The eventful morning was bright, a full-faced sun confronting early window-gazers eastward, and all perceived (for they were practised in weather-lore) that there was permanence in the glow. Visitors soon began to flock in from county houses, villages, remote copses, and lonely uplands, the latter in oiled boots and tilt bonnets, to see the reception, or if not to see it, at any rate to be near it. There was hardly a workman in the town who did not put a clean shirt on. Solomon Longways, Christopher Coney, Buzzford, and the rest of that fraternity, showed their sense of the occasion by advancing their customary eleven o’clock pint to half-past ten; from which they found a difficulty in getting back to the proper hour for several days.

Henchard had determined to do no work that day. He primed himself in the morning with a glass of rum, and walking down the street met Elizabeth-Jane, whom he had not seen for a week. “It was lucky,” he said to her, “my twenty-one years had expired before this came on, or I should never have had the nerve to carry it out.”

“Carry out what?” said she, alarmed.

“This welcome I am going to give our Royal visitor.”

She was perplexed. “Shall we go and see it together?” she said.

“See it! I have other fish to fry. You see it. It will be worth seeing!”

She could do nothing to elucidate this, and decked herself out with a heavy heart. As the appointed time drew near she got sight again of her stepfather. She thought he was going to the Three Mariners; but no, he elbowed his way through the gay throng to the shop of Woolfrey, the draper. She waited in the crowd without.
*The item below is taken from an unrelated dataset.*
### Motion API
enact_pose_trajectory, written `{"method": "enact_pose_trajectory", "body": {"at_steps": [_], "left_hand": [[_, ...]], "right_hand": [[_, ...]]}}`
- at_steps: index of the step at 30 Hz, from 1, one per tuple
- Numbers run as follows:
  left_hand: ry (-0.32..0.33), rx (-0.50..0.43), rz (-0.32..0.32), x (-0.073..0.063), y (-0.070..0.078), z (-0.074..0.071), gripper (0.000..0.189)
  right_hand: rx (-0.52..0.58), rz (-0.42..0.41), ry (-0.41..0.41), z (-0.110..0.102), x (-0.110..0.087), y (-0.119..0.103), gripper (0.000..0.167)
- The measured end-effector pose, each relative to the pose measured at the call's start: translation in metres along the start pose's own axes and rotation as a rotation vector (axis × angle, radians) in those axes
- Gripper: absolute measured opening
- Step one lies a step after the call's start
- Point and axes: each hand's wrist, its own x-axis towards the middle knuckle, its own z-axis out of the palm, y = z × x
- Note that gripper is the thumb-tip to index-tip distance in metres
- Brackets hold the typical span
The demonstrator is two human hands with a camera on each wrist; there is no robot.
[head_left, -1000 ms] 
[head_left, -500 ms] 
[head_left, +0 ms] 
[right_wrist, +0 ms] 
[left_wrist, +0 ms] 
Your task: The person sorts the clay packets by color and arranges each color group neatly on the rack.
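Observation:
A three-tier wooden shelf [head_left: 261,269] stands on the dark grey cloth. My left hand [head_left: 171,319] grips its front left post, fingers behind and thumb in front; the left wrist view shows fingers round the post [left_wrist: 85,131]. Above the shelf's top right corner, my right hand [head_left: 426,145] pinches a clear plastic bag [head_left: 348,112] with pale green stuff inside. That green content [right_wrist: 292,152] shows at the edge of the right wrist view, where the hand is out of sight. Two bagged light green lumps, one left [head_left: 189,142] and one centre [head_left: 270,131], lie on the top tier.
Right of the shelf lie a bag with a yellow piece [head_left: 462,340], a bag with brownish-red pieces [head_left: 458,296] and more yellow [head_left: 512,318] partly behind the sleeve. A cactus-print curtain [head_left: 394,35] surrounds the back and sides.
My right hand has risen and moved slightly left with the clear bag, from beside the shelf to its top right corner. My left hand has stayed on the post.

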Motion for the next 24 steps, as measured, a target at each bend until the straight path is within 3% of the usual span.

In a few minutes he emerged, wearing, to her surprise, a brilliant rosette, while more surprising still, in his hand he carried a flag of somewhat homely construction, formed by tacking one of the small Union Jacks, which abounded in the town to-day, to the end of a deal wand – probably the roller from a piece of calico. Henchard rolled up his flag on the doorstep, put it under his arm, and went down the street.

Suddenly the taller members of the crowd turned their heads, and the shorter stood on tiptoe. It was said that the Royal cortege approached. The railway had stretched out an arm towards Casterbridge at this time, but had not reached it by several miles as yet; so that the intervening distance, as well as the remainder of the journey, was to be traversed by road in the old fashion. People thus waited – the county families in their carriages, the masses on foot – and watched the far-stretching London highway to the ringing of bells and chatter of tongues.

From the background Elizabeth-Jane watched the scene. Some seats had been arranged from which ladies could witness the spectacle, and the front seat was occupied by Lucetta, the Mayor’s wife, just at present. In the road under her eyes stood Henchard. She appeared so bright and pretty that, as it seemed, he was experiencing the momentary weakness of wishing for her notice. But he was far from attractive to a woman’s eye, ruled as that is so largely by the superficies of things. He was not only a journeyman, unable to appear as he formerly had appeared, but he disdained to appear as well as he might. Everybody else, from the Mayor to the washerwoman, shone in new vesture according to means; but Henchard had doggedly retained the fretted and weather-beaten garments of bygone years.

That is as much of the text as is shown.